Formación de esferoides de células de ligamento periodontal humano en Chitosan Films

Este es un protocolo detallado de cultivo de esferoides de células de ligamentos periodontales por películas de quitosano. En comparación con el sistema de cultivo convencional, el sistema de cultivo de esferoides produce células de ligamentos periodontales con mayor capacidad de auto-renovación y diferenciación osteogénica. Para empezar, prepare una solución de quitosano de 1%peso a volumen como se indica en el manuscrito.

Añadir 0,5 mililitros de solución de quitosano en cada pocódica de 24 pocillos de cultivo de tejido. Seque el plato en un horno a 60 grados centígrados durante 24 horas para formar películas de quitosano.
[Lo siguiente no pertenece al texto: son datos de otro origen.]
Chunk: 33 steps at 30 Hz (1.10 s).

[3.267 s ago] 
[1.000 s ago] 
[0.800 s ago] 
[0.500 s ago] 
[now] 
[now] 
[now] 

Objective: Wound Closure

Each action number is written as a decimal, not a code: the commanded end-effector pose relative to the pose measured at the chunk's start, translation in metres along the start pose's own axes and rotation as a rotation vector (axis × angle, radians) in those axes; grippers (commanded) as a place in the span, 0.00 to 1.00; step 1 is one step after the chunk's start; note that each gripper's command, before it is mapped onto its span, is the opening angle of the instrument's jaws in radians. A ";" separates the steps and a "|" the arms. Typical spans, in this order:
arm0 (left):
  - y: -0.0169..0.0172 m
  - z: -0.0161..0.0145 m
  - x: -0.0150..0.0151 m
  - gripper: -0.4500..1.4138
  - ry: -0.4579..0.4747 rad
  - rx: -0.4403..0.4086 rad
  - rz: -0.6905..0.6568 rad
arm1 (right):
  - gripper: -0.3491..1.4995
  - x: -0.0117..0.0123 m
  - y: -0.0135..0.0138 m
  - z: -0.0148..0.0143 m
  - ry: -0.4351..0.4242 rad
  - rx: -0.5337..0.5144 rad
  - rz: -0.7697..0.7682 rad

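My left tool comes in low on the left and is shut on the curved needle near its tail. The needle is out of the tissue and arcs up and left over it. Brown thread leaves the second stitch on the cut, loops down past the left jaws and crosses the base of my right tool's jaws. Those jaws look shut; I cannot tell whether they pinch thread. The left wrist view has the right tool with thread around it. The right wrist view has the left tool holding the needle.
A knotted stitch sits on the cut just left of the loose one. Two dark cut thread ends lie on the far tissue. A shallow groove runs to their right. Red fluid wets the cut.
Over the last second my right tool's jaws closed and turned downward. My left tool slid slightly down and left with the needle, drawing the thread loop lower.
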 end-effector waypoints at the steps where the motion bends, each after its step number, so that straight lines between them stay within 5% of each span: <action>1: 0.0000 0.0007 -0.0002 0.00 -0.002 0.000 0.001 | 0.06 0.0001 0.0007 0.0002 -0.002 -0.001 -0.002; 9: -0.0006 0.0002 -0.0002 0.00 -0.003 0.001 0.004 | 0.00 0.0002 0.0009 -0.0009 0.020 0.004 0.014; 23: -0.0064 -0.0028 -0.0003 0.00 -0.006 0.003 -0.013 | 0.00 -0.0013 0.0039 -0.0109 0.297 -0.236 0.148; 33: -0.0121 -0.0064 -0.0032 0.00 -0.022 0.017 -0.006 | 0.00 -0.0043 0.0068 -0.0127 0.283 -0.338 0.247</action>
Para neutralizar las películas de quitosano, añadir 0,5 mililitros de 0,5 hidróxido de sodio normal a cada pozo de la placa de 24 pozos e incubar a temperatura ambiente durante dos horas.

A continuación, lave las películas de quitosano tres veces con agua doble destilada. Esterilice el plato de 24 pozos recubierto de quitosano en 70% de alcohol durante la noche a temperatura ambiente. Enjuague la placa tres veces con PBS y déjela bajo luz ultravioleta durante la noche.

Antes de la siembra celular, medio de proliferación pre-cálido, solución PBS y solución EDTA de trippsa a 37 grados Celsius. Deseche el sobrenadante del matraz de cultivo celular y lave el ligamento periodontal confluente, o células PDL, con 10 mililitros de PBS. Deseche el PBS y agregue un mililitro de solución EDTA de trippsina al matraz.

Incubar el matraz a 37 grados centígrados durante tres minutos y luego añadir tres mililitros de medio de proliferación para terminar la digestión de la trippsina. Transfiera la suspensión celular a un tubo cónico de 15 mililitros y luego centrifugarlo durante cinco minutos a 300 g. Desechar el sobrenadante y volver a suspender las células en 500 microlitros de medio de proliferación.

Cuente las células con un hemocitoómetro y se las semilla en la placa a cinco, 10, 30 y 60 mil células por centímetro cuadrado. Cultivo de las células PDL en una incubadora a 37 grados Celsius en 5%dióxido de carbono y aire humidificado, cambiando el medio de cultivo dos veces por semana. Observar la morfología celular diariamente durante cinco días a través de un microscopio de contraste de fase inversa.

Los esferoides de células PDL viables se forman con éxito utilizando este protocolo. Los esferoides rara vez se observan para la densidad de siembra inferior en los días uno y tres. Pero en las dos densidades más altas, varios tamaños de esferoides están presentes desde el primer día.

La densidad óptima de siembra es de 30 mil células por centímetro cuadrado porque resulta en esferoides homogéneos. Después de cinco días de cultivo, se observan esferoides más grandes para todas las densidades de siembra. Un ensayo de viabilidad demuestra que la mayoría de las células PDL están vivas en los días uno, tres y seis, pero el número de células muertas aumenta en el sexto día.

Una limitación de este protocolo es la disminución de la proliferación de células después de la formación de esferoides. Por lo tanto, se requieren más estudios para promover la proliferación de células después de la formación de esferoides.